Dress To Impress. Loewe AW20

Dressing to impress—I think that’s an exciting thing,Jonathan Anderson declared backstage of his latest Loewe show. “Looking at building new types of silhouettes that can work in an abstract way. Trying to take a risk, maybe in my own self.” Taking risks is a trouble for many designers in Paris, so it’s great to see at least someone addressing that. What he began with – the volumized “entrance-making” shapes he showed in his JW Anderson collection in London – was followed through with inspirational conviction at Loewe. The collection at some points looked odd, but in a good, refreshing way. This line-up wasn’t obvious. What were these brocade dresses, gathered by Takuro Kuwata’s ceramic works? How to capture the shoulder-extending device from which caped-back sleeves were suspended? Anderson said he didn’t quite know exactly how he’d arrived at those ideas. “But sometimes it’s nice to feel vulnerable when you’re doing a collection – that you don’t know what the outcome is going to be before you start.” In pushing across the frontiers of the norm, Anderson relies partly on spontaneous curation. “Exaggerating by illusion” is one way he described the process. Yet the thing about Anderson is that his creative push is also part of his incredibly prescient long-term strategy to turn Loewe into what he’s called “a cultural brand” (he’s reconstructed it into a fashion home for the art-owning and gallery-going international clientele). This as well gets reflected in Jonathan’s fashion. Echoes of 17th century Spanish art – especially Zurburan and Velasquez – come in the subtle Spanish semiotics Anderson embeded in the collection. Maybe there was a hint of flamenco in the raw-edge tiers in a gray flannel coat and the triple-fluted sparkle-dusted sleeves of a ribbed-knit dress. But then, some of the dresses had volumes that made you think of medieval-wear we know from miniature illustrations.

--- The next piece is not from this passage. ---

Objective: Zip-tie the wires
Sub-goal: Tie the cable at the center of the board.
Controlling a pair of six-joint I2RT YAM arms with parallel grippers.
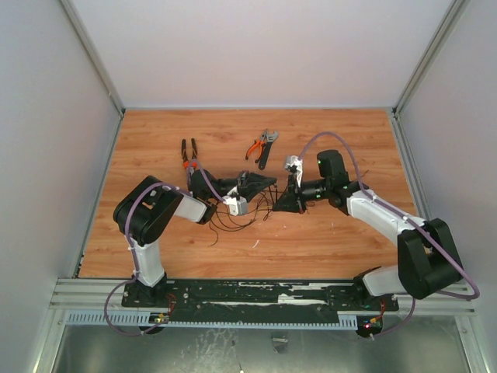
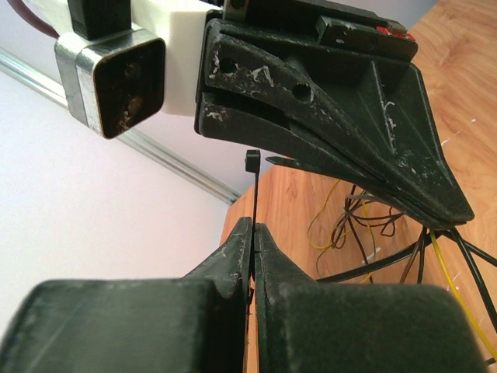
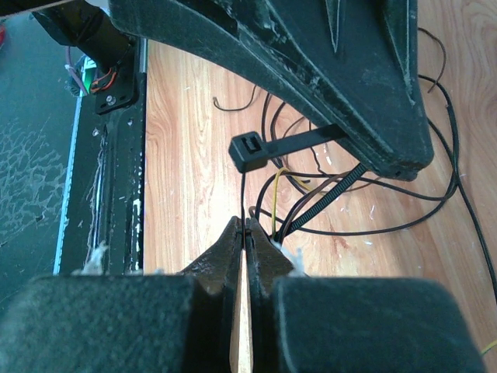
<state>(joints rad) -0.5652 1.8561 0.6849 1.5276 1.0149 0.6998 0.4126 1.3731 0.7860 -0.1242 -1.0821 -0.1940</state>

Collage by Edward Kanarecki.

Rework The Past. Paco Rabanne AW20

Paco Rabanne is the industry’s – and specifically, the buyers’ – current obsession in Paris. And one thing is for sure: Julien Dossena‘s collections aren’t intentionally commercial. But somehow, his ultra-light chain-mail dresses and accessories sell like hot buns. For some time now, Dossena has been exploring ways to extend the 1960s space-age limits that the house of Paco Rabanne is associated with. His own tastes have traveled, to much critical acclaim, toward a look that modernizes a glamour appropriated from the 1970s. But for autumn-winter 2020, there was something deeper and more subversive going on: a placing of the symbolism of spiritual-religious garb – allusions to clerical robes, monklike habits, and Joan of Arc armor – firmly within the female domain. “I don’t want to say that they’re a cult, exactly,” he said. “I’m not a believer at all, but I’m interested in how thinking about something that’s beyond still drives everyone, even in the age of technology.” The show was presented in an underground chamber of the Conciergerie (the place where Marie Antoinette once languished as a prisoner of the French Revolution, before she was hauled off to be guillotined), a perfect location for the mystical, magical procession of mysterious female priests. Hoods and ruffs, capes and slender maxi-coats, voluminous brocade dresses and fragile lace and flower embroideries – it all made so much sense. Dossena has the rare talent of reworking the symbolism and craft of the past in order to take them into the future.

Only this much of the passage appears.